Im modernen Großstadtleben haben wir die Stille und das Alleinsein verlernt. „Manche haben sogar Angst davor", sagt Pater Anselm Grün. „Da könnten ja unangenehme Gefühle oder Gedanken hochkommen." Dabei ist regelmäßiges Alleinsein wichtig für unser Wohlbefinden. Ein Blick aus dem Fenster, ein Spaziergang im Park, eine stille Stunde mit einem Becher Tee auf der Wohnzimmercouch. Pater Anselm Grün: „Auf diese Weise sortieren wir unsere Gedanken und Gefühle, spüren, was uns guttut und was nicht. Und schöpfen wieder neue Kraft aus uns selbst."

Das Miteinander pflegen

Im Kloster kann man aber auch viel über die Partnerschaft lernen, Birgit (33) und Markus (36) aus Münster in Westfalen haben das gemacht. Vor ihrer Hochzeit besuchten sie ein Ehevorbereitungs-Seminar in der Benediktinerabtei Gerleve. In der Abgeschiedenheit des Klosters sprachen sie drei Tage lang mit anderen Paaren über grundlegende Fragen der Beziehung.Zum Beispiel: Was verbindet uns? Welche Erwartungen haben wir an die Ehe? Und wie können wir mögliche Krisen überstehen? Birgit weiß: „So viel Zeit für Gespräche nehmen wir uns im hektischen Alltag nur ganz selten. Dabei ist Reden doch die wichtigste Basis für eine funktionierende Partnerschaft und lange Liebe."
Dem anderen zuhören, auf ihn eingehen, seine Grenzen respektieren, zusammen lachen und traurig sein - für die Nonnen und Mönche im Kloster gehört das zum Alltag. Pater Anselm Grün: „Das Leben in der Gemeinschaft ist ein ständiges Ausloten von Nähe und Distanz. Nur so ist ein Miteinander, ob innerhalb oder außerhalb der Klostermauern, auf Dauer möglich."

Leib und Seele Gutes tun
Jeder kennt das Sprichwort: „Nur in einem gesunden Körper steckt auch ein gesunder Geist." Nur: Oft halten wir uns nicht daran. Wir verzichten auf Bewegung und Sport, weil uns die Zeit dafür fehlt. Oder weil wir zu bequem sind. „Ordensleute legen großen Wert auf die Ausgewogenheit zwischen geistiger Tätigkeit und körperlicher Bewegung", sagt Pater Anselm Grün. „Damit Körper und Seele im Einklang sind."

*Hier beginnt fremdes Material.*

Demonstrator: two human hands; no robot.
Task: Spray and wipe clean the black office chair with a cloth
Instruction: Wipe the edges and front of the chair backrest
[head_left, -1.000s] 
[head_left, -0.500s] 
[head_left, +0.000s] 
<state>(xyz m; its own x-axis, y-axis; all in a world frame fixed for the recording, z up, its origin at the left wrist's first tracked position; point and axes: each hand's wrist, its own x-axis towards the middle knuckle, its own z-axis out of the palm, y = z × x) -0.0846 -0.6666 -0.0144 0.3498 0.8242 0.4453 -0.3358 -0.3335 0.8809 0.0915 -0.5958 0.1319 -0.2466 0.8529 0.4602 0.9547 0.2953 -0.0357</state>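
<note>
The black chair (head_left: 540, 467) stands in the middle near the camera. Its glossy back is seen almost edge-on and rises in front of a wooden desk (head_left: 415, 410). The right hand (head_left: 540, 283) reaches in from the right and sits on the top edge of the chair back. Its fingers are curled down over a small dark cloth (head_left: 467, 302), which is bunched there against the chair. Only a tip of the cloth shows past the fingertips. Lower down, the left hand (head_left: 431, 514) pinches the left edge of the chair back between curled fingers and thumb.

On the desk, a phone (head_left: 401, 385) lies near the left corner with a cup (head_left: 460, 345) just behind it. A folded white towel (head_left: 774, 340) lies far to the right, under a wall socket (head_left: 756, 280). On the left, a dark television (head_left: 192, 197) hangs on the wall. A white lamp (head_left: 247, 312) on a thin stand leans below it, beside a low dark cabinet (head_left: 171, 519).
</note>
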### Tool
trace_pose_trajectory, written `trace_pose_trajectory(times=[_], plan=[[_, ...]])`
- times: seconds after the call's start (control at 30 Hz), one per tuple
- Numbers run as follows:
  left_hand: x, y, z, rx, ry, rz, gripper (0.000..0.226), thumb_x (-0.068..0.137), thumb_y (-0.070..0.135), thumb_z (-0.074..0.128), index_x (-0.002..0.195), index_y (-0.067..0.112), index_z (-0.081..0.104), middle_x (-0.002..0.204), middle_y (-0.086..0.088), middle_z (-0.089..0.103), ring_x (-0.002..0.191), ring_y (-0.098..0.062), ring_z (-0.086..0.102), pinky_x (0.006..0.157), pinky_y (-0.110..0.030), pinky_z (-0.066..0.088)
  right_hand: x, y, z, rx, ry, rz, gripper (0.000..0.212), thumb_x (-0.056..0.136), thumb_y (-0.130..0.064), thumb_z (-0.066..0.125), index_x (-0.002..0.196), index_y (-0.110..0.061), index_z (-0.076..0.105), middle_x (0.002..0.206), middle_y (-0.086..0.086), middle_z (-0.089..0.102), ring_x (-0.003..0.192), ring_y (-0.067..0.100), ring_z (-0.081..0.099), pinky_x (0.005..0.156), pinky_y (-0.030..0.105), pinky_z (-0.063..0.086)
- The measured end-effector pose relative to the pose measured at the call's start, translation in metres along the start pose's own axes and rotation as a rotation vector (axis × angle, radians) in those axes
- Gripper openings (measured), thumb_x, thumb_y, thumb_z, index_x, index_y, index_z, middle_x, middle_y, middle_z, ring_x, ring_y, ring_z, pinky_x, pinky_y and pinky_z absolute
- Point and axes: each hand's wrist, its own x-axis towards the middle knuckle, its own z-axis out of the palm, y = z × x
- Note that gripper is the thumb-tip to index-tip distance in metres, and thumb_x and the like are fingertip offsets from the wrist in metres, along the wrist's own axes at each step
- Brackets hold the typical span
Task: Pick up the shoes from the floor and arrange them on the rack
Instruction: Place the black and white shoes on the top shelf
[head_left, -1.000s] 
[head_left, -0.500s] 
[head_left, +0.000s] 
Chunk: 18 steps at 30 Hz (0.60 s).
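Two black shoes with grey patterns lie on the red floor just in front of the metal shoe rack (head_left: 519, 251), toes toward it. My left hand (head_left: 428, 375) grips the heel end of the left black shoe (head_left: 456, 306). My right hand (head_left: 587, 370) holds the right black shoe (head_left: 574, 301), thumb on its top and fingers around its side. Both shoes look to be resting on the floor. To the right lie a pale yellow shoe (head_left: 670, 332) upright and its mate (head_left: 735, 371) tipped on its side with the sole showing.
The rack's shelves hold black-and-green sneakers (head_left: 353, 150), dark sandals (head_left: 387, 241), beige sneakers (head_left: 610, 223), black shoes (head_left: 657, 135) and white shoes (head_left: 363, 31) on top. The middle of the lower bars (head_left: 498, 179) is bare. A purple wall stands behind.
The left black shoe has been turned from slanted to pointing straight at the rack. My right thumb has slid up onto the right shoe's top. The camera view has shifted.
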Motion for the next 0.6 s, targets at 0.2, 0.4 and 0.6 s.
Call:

Auch Christiane hat diese Ausgewogenheit für sich entdeckt. Im Kloster Arenberg geht sie jeden Tag spazieren, besucht Kurse in Gymnastik und Yoga. Am Ende ihres einwöchigen Urlaubs sagt sie: „Ich fühle mich frisch und entspannt, mein Kopf ist wieder klar. Jetzt kann ich mit neuem Schwung in den Alltag starten."